Using the data below, copy every line that contains the word "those".

___ Material supplied

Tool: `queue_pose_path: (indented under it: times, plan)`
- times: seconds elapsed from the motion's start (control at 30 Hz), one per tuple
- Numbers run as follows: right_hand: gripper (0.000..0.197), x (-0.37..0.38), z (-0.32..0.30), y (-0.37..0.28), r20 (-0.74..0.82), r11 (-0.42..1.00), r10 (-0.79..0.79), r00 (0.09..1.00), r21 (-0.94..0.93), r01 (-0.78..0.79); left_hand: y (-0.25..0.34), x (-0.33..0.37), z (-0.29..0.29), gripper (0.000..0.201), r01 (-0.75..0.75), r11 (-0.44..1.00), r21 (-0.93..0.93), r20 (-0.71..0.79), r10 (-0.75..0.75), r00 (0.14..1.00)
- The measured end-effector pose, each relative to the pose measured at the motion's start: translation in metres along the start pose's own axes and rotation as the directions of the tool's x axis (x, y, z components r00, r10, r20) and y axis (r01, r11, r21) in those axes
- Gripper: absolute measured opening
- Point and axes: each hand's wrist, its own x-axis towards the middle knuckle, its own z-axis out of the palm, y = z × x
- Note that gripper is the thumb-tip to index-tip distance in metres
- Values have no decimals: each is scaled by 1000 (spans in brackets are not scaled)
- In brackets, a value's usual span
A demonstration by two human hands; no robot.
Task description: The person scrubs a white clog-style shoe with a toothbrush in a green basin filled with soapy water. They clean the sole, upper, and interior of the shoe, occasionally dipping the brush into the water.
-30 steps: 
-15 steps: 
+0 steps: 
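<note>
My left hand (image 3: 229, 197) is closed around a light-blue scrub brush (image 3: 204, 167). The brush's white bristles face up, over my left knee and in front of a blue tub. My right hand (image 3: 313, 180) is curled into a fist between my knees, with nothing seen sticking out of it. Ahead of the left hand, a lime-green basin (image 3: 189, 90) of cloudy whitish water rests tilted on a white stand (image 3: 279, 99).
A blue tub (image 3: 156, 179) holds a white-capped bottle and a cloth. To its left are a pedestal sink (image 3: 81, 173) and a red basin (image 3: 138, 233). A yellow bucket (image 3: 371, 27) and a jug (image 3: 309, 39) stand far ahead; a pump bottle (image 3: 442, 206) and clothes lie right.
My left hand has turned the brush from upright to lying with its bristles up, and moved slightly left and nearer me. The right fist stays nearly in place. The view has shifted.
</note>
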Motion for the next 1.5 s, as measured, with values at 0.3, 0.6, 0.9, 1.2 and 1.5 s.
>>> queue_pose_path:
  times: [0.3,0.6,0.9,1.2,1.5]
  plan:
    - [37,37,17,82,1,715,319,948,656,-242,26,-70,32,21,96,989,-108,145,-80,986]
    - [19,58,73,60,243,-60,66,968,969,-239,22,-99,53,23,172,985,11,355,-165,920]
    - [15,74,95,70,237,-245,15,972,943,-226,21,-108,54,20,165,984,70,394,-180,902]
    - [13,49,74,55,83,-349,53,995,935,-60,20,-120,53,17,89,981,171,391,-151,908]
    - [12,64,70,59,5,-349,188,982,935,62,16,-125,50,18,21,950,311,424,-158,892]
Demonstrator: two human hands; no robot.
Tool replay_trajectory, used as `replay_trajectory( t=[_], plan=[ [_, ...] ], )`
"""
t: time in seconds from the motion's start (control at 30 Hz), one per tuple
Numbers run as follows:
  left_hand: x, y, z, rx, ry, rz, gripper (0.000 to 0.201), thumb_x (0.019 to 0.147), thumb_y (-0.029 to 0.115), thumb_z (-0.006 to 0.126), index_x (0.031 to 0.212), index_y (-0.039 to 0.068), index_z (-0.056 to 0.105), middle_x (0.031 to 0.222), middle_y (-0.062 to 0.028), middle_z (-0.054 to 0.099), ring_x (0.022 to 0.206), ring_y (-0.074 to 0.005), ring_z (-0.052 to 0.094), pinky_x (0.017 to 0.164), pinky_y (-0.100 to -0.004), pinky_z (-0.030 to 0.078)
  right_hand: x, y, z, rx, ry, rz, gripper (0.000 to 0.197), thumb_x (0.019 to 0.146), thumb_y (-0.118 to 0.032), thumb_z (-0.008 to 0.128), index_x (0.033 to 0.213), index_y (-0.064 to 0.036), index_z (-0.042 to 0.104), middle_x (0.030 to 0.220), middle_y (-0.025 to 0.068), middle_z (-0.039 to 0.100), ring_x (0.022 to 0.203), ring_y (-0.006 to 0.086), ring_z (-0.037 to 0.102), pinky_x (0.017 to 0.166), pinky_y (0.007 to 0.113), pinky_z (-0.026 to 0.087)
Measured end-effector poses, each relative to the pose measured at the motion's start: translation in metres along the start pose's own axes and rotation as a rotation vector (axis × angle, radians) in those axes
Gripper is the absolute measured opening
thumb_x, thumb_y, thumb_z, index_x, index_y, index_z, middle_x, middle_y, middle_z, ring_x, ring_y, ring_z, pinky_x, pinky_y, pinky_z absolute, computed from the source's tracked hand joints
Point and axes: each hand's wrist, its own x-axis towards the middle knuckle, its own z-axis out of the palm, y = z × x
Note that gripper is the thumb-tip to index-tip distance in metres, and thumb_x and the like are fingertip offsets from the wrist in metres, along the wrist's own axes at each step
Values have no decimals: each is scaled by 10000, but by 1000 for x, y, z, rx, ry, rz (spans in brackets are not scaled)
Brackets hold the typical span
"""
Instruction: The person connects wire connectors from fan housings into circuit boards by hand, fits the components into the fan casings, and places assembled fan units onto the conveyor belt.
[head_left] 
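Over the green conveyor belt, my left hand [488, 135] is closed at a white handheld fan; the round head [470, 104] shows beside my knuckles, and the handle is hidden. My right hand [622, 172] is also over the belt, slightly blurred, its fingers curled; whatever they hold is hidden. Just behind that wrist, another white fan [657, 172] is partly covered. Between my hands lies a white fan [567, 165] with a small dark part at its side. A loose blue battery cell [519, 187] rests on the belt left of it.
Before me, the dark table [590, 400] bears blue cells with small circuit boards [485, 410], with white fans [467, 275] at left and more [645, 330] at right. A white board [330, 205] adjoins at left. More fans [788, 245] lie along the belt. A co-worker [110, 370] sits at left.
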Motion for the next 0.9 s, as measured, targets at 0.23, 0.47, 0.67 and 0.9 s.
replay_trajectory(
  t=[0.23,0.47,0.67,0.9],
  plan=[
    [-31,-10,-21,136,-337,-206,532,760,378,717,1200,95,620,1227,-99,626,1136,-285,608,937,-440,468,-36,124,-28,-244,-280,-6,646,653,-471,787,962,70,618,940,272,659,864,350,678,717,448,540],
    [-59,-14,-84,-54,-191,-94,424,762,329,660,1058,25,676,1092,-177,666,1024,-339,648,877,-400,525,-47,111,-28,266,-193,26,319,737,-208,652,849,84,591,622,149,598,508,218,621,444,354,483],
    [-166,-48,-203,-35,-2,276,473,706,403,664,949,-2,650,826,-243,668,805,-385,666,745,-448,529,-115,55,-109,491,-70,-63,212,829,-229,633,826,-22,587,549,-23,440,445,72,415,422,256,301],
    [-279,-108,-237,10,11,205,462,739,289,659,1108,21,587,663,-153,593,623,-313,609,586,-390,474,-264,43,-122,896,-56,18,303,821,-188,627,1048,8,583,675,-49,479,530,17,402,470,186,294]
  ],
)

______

▸ **Expected output**
- The measured end-effector pose, each relative to the pose measured at the motion's start: translation in metres along the start pose's own axes and rotation as the directions of the tool's x axis (x, y, z components r00, r10, r20) and y axis (r01, r11, r21) in those axes
Measured end-effector poses, each relative to the pose measured at the motion's start: translation in metres along the start pose's own axes and rotation as a rotation vector (axis × angle, radians) in those axes

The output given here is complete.